The banking system in Nigeria is regulated by the Central
Bank of Nigeria (CBN) which began operation on July 1, 1959. Historically,
prior to the establishment of Central Bank of Nigeria by the CBN Act of 1958,
there existed a body known as the West African Currency Board (WACB). This
Board, which was established by the then British Colonial Government, was
intended to serve as a Central Bank for the Anglophone West African countries.
Thus, the board was charged with the primary responsibility of issuing the West
African Pound, which served as the legal tender currency in Ghana, Nigeria,
Sierra-Leone and Gambia Banking in the 21st century has been revolutionalised
by the impact of innovation and technology.

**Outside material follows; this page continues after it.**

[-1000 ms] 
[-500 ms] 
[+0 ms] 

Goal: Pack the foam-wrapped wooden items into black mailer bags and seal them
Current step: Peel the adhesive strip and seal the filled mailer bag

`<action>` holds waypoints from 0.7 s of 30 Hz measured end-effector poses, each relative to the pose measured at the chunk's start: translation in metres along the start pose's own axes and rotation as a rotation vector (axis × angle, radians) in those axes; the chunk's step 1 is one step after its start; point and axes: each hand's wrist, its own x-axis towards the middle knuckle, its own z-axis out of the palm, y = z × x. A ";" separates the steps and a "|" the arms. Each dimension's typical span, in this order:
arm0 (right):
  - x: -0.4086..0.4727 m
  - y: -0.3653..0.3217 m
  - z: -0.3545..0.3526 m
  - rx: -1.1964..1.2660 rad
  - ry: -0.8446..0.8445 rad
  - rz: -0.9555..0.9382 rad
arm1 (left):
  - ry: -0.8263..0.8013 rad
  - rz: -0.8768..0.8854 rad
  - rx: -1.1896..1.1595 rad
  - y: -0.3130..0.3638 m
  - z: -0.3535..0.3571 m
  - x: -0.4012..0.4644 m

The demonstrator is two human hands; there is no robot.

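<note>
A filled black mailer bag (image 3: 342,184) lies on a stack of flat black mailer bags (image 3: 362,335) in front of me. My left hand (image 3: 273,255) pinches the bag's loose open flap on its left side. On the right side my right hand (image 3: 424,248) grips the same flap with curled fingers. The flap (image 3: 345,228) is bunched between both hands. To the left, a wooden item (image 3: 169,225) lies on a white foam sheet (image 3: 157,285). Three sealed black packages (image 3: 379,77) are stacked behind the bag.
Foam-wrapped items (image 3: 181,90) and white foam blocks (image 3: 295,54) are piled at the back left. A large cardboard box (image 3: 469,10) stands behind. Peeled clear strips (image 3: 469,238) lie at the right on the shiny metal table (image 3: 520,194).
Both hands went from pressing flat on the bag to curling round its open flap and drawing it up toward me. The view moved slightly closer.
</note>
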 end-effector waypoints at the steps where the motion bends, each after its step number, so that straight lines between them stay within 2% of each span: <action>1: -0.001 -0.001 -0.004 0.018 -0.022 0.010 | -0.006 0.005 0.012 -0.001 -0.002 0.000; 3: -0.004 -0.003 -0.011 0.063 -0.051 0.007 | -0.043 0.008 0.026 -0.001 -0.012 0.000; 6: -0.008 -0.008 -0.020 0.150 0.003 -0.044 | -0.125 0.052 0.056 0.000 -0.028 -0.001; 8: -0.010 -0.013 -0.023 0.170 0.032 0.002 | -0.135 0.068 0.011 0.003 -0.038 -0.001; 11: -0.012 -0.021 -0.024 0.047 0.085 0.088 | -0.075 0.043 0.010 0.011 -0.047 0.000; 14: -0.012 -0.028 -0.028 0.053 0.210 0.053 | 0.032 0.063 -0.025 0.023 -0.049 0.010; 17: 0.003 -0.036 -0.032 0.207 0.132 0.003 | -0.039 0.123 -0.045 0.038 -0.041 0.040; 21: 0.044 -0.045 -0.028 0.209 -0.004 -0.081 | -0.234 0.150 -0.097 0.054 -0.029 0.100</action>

From the traditional business of
maintaining paper journals and registers; raising vouchers and counting coins
with the aid of an abacus, today’s banking has metamorphosed into a digital
world of lightning speed on-line real time service delivery.
Customer service within brick-and-mortar banking halls has
largely been replaced by remote banking through the use of mobile devices,
tablets and other applications all at the convenience of customers. Whilst the
earlier banks were assessed based on trust and security, modern day banks are
assessed based on quality service delivery, efficiency, depth, penetration,
innovation, competition as well as regulation and supervision standards.
The changes observed in the banking space across the world
including Africa have come on the back of huge capital commitments.  Over the last decade or so, modern day banks
have invested heavily in banking infrastructure including online banking and
electronic transactions systems. These digital infrastructures have not only
allowed African banks to efficiently penetrate and control higher number of
clients’ operations and compete with large foreign competitors, but also
improved their margins by reducing cost of operations.
Suffice it to note that whilst Africa’s banking environment
has been described as relatively shallow and less penetrated, it remains as
competitive as those in the developed regions.
UBA’s ability to remain flexible, constantly innovative and
resilient has made it one of the foremost financial services institutions in
Africa and the rest of the world. With a mixed blend of experienced and young
and energetic workforce referred to as Lions and Lionesses, the bank’s role in
the history of banking in Africa remains hugely significant given the string of
achievements the bank has attained over time.